Unfortunately this was Nigel Hawthorne’s last film. Best known for his portrayal as Sir Humphrey Appleby in the BBC series Yes, Minister and Yes, Prime Minister, he is better known to North American audiences for The Madness of King George (1994, a role he originated on stage at the National Theatre) and as the dystopian dictator in Demolition Man (1993) starring Sylvester Stallone and a then unknown Sandra Bullock.
Don’t watch this movie. We suggest instead you watch the series finale and Christmas special of Yes, Minister “Party Games” (1984) where Jim Hacker finally ascends to Number 10 with help of Sir Humphrey. Available in full on the YouTube:
#23 – A Very Harold & Kumar 3D Christmas (2011)
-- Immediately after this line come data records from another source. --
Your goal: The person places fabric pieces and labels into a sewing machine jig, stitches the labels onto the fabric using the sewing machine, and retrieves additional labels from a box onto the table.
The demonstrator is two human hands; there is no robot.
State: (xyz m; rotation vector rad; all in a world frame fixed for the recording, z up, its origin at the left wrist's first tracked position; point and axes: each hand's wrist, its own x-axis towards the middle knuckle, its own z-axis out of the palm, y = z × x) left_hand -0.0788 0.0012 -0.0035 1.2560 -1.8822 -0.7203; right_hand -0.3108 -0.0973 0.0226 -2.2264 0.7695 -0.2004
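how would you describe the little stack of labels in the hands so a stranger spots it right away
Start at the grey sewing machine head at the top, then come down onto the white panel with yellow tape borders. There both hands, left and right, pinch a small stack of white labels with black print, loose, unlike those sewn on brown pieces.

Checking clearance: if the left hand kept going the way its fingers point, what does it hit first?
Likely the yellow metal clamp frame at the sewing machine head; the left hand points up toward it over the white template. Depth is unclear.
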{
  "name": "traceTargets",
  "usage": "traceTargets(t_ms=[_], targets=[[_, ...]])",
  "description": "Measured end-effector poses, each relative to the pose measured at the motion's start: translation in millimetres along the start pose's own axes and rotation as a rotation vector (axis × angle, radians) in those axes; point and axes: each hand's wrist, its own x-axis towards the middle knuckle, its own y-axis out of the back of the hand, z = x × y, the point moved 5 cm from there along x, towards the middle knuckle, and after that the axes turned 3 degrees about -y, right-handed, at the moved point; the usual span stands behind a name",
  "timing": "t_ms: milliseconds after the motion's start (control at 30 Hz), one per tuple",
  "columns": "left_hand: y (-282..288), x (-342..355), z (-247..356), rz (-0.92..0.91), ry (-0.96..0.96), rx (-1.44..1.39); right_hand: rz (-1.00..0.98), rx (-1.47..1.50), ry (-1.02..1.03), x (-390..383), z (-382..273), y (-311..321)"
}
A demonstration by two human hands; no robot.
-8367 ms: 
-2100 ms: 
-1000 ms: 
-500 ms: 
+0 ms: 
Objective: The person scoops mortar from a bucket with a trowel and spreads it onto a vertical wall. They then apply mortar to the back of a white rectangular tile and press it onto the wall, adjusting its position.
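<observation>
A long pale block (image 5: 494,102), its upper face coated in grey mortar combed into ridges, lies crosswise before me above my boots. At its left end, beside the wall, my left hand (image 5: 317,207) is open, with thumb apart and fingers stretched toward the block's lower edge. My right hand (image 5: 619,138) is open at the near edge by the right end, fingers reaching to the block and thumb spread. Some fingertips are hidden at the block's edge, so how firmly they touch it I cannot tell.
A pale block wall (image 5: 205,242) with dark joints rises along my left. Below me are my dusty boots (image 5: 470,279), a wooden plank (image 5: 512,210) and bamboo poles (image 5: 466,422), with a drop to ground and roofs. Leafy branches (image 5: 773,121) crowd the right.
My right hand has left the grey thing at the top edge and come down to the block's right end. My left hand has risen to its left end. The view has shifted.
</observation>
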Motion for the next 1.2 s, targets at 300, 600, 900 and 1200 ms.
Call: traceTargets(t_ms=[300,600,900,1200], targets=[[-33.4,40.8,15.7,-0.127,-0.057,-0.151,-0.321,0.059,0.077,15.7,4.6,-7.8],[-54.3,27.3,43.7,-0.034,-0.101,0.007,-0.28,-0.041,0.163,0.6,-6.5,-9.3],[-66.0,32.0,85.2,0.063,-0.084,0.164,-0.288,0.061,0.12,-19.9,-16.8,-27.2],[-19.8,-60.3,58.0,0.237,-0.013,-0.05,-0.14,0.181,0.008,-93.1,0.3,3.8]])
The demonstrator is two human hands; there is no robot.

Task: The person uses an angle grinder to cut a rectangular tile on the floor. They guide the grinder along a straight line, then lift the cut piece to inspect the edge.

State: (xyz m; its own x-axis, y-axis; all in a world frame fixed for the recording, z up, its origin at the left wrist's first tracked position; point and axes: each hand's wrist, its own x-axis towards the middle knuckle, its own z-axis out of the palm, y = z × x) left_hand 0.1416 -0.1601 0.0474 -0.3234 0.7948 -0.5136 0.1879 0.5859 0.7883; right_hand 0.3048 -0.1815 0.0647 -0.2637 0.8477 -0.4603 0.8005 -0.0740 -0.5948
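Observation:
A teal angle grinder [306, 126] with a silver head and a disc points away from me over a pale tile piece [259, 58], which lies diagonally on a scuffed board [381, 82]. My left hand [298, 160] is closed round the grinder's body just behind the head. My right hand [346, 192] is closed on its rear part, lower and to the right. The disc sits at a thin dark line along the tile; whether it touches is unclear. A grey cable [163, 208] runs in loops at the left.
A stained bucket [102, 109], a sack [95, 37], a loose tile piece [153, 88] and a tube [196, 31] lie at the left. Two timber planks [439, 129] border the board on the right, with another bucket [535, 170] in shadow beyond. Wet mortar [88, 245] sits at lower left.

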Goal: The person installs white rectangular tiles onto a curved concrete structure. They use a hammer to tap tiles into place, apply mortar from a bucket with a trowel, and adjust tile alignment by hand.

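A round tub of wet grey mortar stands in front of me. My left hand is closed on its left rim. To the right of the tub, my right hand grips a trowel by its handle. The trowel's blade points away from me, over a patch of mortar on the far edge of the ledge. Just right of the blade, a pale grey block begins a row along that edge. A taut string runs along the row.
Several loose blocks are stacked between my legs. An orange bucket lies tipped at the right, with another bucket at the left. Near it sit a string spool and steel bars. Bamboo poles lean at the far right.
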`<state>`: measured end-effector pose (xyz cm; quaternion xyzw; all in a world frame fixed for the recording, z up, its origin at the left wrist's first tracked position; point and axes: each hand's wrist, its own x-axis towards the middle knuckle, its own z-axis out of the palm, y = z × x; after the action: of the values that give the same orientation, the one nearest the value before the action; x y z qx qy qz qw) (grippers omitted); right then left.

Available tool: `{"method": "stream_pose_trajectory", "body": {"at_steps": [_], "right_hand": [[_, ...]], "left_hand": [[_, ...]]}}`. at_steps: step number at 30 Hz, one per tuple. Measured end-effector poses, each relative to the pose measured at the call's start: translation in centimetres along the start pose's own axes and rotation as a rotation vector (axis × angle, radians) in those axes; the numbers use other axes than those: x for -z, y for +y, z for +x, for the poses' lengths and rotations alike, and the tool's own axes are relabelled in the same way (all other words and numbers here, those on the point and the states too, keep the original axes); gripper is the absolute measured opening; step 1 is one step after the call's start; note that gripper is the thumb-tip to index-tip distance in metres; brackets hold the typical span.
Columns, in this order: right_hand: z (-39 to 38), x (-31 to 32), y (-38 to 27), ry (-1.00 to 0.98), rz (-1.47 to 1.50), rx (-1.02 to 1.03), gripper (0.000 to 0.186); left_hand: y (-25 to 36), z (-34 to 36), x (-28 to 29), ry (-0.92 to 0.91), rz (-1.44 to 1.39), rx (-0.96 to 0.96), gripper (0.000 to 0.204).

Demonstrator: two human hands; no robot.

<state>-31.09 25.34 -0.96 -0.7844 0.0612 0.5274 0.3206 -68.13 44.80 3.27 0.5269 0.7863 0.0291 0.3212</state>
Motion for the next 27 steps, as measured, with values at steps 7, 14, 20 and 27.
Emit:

Very Harold And Kumar Christmas (2011) Directed by Todd Strauss-Schulson. Starring John Cho, Kal Penn, NPH and Richard Riehle as Santa Claus
Who? Richard Riehle is perhaps best recognized for his role in Mike Judge’s Office Space (1999) where he played the guy who gets hit by a pick-up truck backing out of his driveway. Oddly enough, Richard Reihle had already played Santa Clause the year before in Disney’s direct to video The Search for Santa Paws (2010)
It also spawned a sequel: Santa Paws 2: The Santa Pups (2012), however Richard and his bolar hat did not reprise their roles.
But we digress…
Originally titled A Very Harold and Kumar 3D Christmas, this was the third outing for the loveable stoners rogues Harold and Kumar. Presented theatrically in stereoscopic 3D, in all it’s ridiculous glory:
This THC fueled trilogy began as a search for munchies in Harold & Kumar Go To White Castle (2004). The highlight of this film is it’s juvenile and ridiculous flatulent Battleshits scene:
footnote: one of the special features on the DVD is a short documentary featurette about the sound designers quest for the perfect diarrhea shit sounds. Merry Christmas!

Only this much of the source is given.